Find the number of lines below in which the word "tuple" occurs. Write only that number.

Exercise data =>

--- START ---

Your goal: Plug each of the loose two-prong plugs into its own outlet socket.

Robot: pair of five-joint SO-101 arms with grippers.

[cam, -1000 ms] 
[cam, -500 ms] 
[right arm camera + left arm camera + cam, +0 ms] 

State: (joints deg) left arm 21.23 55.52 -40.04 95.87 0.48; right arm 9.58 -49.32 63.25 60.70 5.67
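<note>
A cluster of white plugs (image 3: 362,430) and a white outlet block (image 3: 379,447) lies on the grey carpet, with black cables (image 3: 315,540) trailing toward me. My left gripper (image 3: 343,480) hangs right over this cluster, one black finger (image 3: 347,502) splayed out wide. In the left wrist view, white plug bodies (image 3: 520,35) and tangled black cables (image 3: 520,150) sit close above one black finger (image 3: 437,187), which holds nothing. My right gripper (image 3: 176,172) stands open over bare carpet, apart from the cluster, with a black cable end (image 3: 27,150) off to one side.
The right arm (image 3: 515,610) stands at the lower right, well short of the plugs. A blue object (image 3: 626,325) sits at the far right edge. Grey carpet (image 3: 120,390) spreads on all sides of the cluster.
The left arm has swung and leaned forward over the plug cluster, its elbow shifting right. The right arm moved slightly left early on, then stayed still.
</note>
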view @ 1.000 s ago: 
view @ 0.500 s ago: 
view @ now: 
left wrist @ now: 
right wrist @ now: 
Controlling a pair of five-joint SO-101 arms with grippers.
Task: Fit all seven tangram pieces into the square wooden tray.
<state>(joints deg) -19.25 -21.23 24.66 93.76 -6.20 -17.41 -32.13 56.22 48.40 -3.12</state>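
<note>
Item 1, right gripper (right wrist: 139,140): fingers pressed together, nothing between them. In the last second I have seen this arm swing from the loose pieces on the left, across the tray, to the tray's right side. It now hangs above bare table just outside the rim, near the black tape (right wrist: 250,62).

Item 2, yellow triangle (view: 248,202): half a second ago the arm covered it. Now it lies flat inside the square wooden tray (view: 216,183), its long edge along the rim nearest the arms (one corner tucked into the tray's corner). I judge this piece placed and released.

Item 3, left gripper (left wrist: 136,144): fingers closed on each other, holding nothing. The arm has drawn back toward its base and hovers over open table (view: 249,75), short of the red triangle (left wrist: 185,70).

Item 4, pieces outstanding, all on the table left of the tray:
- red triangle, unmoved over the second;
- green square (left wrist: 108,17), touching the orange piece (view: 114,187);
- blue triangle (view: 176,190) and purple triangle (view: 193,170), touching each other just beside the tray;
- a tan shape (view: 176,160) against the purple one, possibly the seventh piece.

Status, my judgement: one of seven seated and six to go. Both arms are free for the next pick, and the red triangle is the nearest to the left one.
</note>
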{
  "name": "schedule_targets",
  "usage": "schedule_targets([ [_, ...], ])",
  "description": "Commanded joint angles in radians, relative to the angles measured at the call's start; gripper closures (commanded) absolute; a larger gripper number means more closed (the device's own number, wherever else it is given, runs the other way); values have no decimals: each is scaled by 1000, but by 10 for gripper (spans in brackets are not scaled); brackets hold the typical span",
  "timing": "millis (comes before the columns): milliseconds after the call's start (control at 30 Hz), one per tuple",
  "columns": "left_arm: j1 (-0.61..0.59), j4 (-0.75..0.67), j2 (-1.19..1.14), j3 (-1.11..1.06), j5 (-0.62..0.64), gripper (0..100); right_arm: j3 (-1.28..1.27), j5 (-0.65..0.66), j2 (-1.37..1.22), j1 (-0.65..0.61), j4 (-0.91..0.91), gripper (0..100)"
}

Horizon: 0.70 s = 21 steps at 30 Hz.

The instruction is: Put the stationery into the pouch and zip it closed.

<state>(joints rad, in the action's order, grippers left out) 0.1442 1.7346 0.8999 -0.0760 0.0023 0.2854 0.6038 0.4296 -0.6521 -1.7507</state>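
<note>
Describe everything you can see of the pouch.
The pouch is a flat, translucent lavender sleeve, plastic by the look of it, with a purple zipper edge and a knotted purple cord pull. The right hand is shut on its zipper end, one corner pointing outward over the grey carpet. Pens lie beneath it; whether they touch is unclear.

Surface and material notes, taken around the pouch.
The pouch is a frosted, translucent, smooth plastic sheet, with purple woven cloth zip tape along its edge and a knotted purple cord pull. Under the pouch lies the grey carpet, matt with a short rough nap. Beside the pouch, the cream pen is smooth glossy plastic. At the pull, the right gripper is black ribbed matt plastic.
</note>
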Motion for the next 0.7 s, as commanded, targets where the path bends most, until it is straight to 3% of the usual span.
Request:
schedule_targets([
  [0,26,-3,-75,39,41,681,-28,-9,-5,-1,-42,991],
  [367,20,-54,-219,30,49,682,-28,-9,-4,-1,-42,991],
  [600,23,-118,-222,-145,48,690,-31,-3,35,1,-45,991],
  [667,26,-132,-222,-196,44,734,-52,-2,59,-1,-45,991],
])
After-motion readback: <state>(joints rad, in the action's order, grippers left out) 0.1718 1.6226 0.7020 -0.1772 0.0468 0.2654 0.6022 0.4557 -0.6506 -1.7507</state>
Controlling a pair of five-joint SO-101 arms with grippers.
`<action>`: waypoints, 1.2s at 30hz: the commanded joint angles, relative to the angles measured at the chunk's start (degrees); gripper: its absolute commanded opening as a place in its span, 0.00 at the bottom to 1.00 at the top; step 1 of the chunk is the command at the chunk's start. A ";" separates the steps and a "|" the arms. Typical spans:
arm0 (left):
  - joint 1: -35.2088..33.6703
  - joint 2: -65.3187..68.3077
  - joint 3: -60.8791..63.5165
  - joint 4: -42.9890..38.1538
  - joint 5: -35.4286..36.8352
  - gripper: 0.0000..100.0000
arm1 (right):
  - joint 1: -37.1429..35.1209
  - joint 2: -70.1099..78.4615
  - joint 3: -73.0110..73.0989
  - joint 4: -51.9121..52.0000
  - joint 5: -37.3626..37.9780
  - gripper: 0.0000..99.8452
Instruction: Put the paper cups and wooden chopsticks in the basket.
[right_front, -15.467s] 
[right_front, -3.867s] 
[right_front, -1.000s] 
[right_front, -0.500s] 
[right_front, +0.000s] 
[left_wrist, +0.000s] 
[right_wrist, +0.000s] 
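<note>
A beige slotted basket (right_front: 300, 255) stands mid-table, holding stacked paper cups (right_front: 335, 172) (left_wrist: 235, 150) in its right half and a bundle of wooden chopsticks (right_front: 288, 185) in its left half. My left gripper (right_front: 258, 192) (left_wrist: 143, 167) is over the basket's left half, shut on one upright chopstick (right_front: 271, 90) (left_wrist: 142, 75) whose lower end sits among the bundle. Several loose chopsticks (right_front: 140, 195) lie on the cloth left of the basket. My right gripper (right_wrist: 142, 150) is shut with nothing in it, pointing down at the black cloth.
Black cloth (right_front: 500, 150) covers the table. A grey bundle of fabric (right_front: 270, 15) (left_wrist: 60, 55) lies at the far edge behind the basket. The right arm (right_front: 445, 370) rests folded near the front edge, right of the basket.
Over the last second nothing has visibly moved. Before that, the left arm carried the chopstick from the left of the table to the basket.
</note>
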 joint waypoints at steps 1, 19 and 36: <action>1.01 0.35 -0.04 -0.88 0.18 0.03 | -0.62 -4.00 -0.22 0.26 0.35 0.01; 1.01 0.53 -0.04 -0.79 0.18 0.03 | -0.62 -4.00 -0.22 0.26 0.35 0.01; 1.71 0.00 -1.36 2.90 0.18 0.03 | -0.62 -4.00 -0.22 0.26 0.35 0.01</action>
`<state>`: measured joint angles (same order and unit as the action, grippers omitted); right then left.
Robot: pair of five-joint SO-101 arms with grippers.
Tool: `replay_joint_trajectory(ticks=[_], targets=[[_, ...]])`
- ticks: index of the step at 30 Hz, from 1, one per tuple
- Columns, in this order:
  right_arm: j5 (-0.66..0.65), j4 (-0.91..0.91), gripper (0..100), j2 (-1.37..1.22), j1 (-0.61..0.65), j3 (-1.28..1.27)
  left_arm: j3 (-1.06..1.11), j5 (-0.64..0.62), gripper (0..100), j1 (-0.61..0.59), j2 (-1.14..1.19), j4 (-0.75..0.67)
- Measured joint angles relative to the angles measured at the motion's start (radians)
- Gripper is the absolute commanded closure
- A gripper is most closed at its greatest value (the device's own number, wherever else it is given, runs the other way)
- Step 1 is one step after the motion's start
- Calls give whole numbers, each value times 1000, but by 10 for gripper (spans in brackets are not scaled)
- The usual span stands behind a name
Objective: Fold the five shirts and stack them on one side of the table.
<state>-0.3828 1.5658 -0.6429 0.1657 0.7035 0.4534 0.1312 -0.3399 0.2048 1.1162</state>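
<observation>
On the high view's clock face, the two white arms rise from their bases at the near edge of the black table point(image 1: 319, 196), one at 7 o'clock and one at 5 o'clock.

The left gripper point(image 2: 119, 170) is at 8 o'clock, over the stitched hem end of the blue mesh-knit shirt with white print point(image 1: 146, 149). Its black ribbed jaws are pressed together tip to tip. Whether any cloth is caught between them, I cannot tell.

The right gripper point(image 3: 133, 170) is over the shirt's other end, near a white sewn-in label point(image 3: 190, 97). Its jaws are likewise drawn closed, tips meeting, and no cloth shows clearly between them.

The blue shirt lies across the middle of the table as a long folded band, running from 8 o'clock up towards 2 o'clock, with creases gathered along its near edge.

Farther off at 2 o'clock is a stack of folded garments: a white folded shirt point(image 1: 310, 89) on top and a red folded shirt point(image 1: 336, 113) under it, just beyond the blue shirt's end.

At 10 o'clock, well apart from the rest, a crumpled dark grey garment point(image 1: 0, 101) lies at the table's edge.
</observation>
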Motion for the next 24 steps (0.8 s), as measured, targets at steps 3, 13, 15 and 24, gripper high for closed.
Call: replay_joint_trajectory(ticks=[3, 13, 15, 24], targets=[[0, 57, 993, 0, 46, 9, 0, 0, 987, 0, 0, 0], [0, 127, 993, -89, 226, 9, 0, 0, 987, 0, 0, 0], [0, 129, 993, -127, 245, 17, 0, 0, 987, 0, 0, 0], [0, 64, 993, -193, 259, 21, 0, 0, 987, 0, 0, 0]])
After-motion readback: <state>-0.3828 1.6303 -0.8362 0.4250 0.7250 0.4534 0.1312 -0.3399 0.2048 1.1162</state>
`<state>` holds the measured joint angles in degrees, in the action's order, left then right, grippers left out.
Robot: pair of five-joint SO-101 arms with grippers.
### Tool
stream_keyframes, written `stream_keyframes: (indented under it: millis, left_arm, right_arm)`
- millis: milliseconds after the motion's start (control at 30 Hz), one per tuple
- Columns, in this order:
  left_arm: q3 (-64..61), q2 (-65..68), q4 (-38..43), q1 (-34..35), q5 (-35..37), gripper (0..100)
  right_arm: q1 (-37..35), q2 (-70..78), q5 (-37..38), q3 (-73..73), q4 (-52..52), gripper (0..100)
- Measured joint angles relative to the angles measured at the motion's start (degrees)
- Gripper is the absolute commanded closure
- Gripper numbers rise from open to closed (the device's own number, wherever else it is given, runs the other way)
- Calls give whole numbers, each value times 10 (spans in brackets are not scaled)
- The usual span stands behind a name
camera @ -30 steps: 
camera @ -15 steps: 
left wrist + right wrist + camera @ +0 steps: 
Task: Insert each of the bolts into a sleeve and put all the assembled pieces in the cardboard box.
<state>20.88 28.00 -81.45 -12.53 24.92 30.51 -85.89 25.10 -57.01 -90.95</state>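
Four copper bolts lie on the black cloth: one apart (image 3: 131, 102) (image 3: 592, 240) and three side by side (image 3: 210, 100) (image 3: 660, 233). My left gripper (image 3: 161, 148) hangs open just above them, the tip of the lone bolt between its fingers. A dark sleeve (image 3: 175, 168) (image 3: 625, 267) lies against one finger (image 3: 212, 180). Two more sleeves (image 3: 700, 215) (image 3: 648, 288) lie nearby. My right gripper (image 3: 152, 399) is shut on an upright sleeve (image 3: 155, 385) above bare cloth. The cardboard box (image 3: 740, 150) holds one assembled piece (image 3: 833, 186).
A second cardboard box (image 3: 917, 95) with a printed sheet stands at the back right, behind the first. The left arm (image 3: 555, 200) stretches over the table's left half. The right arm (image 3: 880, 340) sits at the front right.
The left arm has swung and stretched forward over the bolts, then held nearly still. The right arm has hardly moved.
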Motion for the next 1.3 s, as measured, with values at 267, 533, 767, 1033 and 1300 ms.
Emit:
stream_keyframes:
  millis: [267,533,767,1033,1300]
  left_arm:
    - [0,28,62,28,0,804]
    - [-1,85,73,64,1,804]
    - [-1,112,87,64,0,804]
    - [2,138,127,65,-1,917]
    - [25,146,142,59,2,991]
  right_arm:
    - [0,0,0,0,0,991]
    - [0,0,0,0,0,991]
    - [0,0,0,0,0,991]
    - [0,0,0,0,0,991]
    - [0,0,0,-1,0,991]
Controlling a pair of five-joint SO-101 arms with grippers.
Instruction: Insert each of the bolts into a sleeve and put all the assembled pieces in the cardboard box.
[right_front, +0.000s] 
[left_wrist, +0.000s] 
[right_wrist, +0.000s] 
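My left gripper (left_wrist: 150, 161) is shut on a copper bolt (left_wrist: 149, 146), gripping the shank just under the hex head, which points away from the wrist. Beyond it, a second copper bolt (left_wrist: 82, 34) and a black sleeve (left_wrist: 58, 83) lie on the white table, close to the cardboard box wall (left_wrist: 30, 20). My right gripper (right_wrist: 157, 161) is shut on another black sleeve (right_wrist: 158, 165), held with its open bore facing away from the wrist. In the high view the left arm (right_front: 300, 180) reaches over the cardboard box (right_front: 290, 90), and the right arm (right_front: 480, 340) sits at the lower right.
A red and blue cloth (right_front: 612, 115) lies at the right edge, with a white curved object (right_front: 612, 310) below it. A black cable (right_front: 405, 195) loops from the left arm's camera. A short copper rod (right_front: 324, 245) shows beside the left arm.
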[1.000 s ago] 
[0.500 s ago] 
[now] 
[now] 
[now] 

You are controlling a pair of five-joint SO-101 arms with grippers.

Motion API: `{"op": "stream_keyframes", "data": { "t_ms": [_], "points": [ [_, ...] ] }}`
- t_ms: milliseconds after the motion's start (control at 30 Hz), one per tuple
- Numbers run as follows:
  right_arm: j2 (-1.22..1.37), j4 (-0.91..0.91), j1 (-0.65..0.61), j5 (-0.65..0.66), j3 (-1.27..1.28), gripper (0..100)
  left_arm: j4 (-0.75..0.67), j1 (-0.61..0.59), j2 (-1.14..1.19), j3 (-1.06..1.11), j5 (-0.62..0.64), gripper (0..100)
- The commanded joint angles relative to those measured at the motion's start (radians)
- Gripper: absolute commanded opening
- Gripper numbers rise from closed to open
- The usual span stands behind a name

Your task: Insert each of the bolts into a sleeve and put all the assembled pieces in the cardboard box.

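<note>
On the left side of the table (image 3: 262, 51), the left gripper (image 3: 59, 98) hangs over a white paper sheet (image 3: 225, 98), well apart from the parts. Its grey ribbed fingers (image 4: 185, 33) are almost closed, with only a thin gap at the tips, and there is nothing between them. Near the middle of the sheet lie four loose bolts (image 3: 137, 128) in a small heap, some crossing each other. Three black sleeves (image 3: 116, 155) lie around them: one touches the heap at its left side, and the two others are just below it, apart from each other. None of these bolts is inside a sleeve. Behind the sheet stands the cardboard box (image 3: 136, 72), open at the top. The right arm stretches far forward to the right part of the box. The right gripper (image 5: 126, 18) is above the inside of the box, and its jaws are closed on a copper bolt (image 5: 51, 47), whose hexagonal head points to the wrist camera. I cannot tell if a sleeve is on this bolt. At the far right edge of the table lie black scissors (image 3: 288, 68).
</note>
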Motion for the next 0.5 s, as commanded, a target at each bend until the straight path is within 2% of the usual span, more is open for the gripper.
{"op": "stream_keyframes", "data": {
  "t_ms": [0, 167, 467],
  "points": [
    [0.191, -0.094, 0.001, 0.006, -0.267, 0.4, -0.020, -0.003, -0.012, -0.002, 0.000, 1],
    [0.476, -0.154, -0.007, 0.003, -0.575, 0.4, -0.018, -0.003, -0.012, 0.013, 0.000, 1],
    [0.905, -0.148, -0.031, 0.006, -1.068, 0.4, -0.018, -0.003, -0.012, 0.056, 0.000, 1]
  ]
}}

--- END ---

Answer box => 4